The Duke’s Head. Mock red velvet. Mock Tudor oak framing mock Georgian coach-lamps. Amidst the period anomalies, electronic growls, TV-game bleepings. How we advance … how we still need our babies’ rattles …

And how our momentarily commiserative and compliant Price has regained his old confrontationary zeal. Only took a single Bloody Mary. He gulps at a second. (Whatever happened to beer and merriment?)

‘And who says if we
are
around that we’ll want to have children – the way things are going? Who says there’s going to be any world to bring them into?’

(But if nobody has children there won’t be any world anyway …)

‘Who says we’ll want to bring children into whatever world there is?’

He looks at me, this founding president of the Holocaust Club, this angry, frightened, and denunciatory kid.

(Yes, yes, it’s our fault, Price. The old ones. We haven’t been vigilant. We’ve let the world slip away. Should have saved it.)

‘Supposing you could have children now, sir, just supposing … would you?’

And forgets. And remembers again at once. And flushes; looks confused, guilty, aghast. Wipes a smear of tomato juice from his lip.

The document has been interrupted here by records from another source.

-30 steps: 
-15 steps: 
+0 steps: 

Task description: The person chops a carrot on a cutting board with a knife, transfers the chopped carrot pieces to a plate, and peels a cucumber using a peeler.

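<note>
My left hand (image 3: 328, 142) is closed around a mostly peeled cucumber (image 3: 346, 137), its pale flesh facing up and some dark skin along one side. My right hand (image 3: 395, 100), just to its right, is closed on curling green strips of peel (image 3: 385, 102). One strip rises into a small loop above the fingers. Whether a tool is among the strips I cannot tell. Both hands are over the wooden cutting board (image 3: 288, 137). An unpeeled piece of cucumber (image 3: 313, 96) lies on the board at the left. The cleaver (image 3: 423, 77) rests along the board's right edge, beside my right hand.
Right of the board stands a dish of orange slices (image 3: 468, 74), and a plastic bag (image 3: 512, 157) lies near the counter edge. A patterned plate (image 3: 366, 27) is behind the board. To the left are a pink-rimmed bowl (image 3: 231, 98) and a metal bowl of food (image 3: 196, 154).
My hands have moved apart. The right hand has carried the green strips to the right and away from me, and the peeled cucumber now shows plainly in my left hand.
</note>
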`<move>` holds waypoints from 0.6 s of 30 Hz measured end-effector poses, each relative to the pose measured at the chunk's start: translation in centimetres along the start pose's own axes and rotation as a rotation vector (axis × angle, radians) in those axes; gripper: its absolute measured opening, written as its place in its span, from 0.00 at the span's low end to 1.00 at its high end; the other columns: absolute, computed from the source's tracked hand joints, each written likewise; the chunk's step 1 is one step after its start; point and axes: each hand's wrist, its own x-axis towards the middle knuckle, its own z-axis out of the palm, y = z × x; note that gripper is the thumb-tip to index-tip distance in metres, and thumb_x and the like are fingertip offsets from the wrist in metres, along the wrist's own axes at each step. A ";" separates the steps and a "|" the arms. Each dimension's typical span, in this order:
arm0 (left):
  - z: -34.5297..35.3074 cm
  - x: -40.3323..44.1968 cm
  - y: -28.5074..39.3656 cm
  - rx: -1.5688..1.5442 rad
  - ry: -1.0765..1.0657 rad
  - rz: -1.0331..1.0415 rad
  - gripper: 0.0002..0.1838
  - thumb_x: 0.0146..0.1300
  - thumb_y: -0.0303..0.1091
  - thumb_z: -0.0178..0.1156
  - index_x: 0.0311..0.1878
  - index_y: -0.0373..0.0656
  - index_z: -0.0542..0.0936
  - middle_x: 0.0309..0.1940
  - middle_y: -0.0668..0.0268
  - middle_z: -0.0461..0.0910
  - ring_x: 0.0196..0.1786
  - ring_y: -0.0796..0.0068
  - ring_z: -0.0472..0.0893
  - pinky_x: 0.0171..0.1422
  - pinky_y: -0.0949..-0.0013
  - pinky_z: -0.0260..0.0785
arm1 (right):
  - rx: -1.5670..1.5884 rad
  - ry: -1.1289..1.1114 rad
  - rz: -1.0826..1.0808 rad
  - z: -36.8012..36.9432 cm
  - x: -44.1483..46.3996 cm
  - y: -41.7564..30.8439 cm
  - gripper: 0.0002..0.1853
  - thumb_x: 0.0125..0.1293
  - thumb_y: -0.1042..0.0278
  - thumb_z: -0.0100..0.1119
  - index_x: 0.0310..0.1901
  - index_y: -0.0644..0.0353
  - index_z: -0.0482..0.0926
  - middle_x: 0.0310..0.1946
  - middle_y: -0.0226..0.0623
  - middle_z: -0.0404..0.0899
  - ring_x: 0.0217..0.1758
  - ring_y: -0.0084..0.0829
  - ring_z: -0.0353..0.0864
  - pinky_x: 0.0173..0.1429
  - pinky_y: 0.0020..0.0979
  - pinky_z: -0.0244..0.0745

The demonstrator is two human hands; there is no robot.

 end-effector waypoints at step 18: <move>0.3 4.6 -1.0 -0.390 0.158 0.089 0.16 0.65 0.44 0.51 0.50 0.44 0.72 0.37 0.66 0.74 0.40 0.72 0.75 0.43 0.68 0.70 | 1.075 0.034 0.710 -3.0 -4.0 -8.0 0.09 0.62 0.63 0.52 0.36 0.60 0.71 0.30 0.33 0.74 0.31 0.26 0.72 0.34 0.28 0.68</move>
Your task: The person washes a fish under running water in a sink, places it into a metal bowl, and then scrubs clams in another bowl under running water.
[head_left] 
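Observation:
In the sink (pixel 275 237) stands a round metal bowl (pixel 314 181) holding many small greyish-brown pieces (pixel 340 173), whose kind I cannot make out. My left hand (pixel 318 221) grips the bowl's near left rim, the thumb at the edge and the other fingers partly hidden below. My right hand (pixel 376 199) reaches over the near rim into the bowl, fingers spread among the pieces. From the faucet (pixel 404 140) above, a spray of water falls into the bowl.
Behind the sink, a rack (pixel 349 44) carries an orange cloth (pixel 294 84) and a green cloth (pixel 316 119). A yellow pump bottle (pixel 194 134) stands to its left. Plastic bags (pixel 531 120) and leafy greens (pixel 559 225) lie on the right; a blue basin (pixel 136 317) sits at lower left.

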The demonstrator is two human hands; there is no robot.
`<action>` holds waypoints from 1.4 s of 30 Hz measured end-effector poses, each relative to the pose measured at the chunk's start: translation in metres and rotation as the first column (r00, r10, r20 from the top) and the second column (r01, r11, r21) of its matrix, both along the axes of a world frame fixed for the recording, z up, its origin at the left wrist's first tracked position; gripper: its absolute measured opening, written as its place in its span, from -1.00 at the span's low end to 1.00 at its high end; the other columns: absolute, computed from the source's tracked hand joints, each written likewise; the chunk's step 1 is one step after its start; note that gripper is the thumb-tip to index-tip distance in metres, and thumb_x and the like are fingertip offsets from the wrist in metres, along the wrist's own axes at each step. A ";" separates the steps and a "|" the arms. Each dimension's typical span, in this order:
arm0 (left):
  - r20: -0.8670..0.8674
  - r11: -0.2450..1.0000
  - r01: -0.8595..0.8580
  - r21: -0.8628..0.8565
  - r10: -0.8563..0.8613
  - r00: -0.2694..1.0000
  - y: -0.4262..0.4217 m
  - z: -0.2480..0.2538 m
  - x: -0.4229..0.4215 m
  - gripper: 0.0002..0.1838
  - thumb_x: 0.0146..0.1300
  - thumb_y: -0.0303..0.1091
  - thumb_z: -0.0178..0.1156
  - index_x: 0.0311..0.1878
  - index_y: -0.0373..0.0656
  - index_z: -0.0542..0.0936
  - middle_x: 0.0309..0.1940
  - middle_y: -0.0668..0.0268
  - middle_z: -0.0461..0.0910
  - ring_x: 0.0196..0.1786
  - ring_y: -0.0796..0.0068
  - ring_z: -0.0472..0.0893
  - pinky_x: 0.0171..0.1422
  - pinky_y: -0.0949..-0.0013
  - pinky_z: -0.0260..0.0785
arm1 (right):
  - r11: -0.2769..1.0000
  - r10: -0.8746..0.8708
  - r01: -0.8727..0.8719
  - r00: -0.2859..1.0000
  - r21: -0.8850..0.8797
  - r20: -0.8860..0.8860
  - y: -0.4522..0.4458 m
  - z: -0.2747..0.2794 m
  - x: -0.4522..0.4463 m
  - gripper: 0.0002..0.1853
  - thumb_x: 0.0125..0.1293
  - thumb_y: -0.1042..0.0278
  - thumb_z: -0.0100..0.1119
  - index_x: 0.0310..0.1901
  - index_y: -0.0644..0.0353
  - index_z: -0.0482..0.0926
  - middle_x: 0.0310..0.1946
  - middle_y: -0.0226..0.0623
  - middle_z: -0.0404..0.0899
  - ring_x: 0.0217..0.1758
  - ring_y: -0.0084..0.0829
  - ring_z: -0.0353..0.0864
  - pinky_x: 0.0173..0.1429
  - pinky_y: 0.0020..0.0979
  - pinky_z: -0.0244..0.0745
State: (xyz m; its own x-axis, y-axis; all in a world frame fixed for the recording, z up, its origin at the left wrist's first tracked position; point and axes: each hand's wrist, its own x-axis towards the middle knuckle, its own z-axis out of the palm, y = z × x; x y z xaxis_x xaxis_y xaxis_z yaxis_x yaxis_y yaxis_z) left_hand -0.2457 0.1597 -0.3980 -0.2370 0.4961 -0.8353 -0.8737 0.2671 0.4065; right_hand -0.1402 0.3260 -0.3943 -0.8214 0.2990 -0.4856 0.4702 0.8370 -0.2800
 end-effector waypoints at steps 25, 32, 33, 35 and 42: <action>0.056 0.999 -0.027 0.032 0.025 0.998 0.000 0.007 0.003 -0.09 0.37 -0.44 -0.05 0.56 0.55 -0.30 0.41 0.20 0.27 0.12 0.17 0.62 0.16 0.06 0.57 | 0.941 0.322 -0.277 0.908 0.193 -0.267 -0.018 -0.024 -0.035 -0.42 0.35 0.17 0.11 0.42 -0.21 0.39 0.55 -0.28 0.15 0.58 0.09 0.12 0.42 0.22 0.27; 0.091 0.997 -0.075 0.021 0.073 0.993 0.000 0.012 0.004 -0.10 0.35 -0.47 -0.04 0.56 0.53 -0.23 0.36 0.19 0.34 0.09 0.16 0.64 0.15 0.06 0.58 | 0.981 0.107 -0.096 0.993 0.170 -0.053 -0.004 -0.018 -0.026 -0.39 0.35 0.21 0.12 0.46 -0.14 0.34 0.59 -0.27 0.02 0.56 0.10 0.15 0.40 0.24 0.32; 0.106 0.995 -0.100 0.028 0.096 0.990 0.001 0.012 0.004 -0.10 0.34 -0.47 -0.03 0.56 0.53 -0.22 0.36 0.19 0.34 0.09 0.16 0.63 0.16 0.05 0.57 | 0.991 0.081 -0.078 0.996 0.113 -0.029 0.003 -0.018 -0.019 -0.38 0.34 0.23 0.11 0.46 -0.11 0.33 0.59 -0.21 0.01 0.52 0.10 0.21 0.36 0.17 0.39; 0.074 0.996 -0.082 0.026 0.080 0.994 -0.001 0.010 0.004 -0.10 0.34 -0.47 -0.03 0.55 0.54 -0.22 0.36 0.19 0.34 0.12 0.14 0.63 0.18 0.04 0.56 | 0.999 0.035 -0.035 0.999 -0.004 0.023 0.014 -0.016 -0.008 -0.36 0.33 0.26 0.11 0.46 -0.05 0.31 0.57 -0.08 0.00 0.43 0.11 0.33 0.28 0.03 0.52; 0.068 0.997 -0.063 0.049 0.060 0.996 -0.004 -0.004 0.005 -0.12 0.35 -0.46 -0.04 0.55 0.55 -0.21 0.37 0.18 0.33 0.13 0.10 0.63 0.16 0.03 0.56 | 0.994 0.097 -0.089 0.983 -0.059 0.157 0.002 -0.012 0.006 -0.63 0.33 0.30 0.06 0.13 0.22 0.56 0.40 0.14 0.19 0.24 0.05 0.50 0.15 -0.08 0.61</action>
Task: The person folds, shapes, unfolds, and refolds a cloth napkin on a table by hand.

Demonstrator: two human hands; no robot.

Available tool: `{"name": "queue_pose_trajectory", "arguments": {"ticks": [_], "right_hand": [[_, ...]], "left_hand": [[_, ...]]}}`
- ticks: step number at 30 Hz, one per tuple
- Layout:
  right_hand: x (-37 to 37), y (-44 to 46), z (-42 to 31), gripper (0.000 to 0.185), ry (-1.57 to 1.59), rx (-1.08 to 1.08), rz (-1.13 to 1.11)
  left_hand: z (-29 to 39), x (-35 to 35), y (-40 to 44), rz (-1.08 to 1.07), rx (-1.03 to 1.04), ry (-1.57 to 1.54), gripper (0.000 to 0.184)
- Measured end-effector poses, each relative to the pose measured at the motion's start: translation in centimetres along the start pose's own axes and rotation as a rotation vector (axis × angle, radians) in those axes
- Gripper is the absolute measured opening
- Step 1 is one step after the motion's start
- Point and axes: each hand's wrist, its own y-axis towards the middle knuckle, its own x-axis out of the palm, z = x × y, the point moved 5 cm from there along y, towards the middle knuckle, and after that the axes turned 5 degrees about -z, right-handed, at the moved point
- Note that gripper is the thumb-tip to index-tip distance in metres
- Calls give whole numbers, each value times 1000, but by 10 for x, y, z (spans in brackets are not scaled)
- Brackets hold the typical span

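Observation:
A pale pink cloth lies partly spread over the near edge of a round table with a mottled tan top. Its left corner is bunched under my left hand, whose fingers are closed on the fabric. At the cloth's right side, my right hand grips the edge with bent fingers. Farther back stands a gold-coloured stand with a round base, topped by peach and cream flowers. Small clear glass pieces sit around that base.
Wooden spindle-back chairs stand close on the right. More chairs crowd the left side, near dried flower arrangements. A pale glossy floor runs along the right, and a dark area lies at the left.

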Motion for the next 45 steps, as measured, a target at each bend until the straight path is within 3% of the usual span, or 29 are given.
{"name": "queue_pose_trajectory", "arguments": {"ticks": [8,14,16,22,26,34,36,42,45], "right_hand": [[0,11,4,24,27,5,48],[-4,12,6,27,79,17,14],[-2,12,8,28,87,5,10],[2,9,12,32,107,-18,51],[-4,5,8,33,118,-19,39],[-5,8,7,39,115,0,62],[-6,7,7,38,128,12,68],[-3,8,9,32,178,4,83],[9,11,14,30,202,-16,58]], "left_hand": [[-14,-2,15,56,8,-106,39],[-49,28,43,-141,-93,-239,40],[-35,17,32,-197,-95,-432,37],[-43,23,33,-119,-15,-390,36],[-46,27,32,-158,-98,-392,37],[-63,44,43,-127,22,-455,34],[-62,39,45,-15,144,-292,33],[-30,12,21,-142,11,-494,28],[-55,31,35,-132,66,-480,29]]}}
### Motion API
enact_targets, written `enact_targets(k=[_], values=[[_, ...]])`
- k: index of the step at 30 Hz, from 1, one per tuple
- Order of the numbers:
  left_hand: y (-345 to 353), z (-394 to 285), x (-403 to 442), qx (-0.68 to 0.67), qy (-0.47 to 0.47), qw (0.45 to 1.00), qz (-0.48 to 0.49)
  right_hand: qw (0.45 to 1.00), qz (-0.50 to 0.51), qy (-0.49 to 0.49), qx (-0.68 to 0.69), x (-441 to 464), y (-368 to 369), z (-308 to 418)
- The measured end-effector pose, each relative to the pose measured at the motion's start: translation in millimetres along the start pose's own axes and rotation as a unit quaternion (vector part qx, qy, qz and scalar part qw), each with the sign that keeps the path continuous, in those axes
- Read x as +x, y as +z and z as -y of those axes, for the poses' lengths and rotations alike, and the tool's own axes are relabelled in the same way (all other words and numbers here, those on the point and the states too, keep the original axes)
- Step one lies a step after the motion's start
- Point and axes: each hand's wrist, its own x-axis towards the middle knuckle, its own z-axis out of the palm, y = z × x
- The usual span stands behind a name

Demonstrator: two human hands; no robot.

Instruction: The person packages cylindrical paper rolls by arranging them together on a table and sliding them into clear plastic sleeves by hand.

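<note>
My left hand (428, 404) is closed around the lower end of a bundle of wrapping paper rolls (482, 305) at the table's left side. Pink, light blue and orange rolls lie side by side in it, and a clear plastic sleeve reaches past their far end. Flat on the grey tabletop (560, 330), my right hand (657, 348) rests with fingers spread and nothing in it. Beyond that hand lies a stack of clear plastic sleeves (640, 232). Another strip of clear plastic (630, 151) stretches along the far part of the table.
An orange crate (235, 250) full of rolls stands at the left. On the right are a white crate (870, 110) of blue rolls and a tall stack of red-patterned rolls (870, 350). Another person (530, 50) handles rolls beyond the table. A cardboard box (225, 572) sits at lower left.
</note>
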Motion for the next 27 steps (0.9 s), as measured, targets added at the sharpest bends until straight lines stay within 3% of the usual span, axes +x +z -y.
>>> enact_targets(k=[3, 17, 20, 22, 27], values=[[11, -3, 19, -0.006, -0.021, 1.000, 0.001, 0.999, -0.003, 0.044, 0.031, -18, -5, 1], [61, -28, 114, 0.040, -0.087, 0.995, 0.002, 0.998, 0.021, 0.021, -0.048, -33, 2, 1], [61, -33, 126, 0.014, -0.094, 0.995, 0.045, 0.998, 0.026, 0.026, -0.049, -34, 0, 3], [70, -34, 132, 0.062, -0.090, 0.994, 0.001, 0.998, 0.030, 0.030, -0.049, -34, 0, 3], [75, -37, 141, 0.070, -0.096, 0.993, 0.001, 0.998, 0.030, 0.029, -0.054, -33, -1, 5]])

A fruit machine vomits. The space invaders close in.

‘Sorry. I didn’t—’

34
Too Big

B
UT it’s all right, you see, because once I had a child. No, I’m talking literally. I’m not talking about now, I’m talking about the year 1943 (now would you have said that was a particularly rosy year for civilization?). And perhaps I’d better rephrase things: Once Mary had a child. Her menstrual cycle, of which she was so proud and so unsecretive, stopped cycling. She missed a period, and then, bit by bit, things started to happen inside her, just as they’re supposed to. And, at sixteen, in the year 1943, amongst all those not-so-much-older-than-me soldiers, sailors and airmen who were hastily sowing their seed and putting something by for posterity during this time of universal crisis, I too faced the prospect of precipitate paternity.

Or would have done. Had not Dick asked, over the kitchen table, a certain question … Because how did I know, hearing it all from Mary, just how far those lessons were going every Wednesday and Saturday evening …?

He wants to give her another eel. Another gift from him to her. He keeps on asking, his skin scrubbed and his hair glistening, when would she like another eel? So that Mary is obliged at length to say that there are other things besides eels … But then – since they’re speaking of eels (and Dick is there to learn) – has Dick never wondered why there is never any shortage of eels, how you can keep pulling them out of rivers by the trapful but there are always more the next time? In other words, where do all the little eels come from?

At which Dick pricks up his ears. And Mary begins to explain. But quickly realizes she’s picked a bad example; because once she gets beyond saying there are Mummy and Daddy eels (though how do you tell which is which?), she gets into deep water. Because the truth is no one knows exactly how— She comes up against that zoological enigma which so confounded the learned men of old.

And thus I, in due course, make the acquaintance (browsings, on Mary’s prompting, in the Gildsey Reference Library) of the intrepid Johannes Schmidt …

So Mary decides she’d better not beat about the bush. She starts to talk about Holes and Things.

But Dick doesn’t want a biology lesson. What he wants is Lu-lu-love. He wants the Wonderful Thing. Because he asked his Dad. And his Dad never said anything about Holes and Things. And Mary says, but they’re all part (it’s getting confusing) of the Wonderful Thing. And Dick says what’s wonderful about putting something in a hole? And Mary says wouldn’t he like to try and see? Now if he were to show her his …

And the result of all this is that, after much difficult coaxing – for Dick won’t consent at first to such a bizarre operation, and even when he feels an undeniable fire kindling between his legs he’s inclined, as once before, to leap into the nearest water to put it out – the result of all this is that it proves Too Big.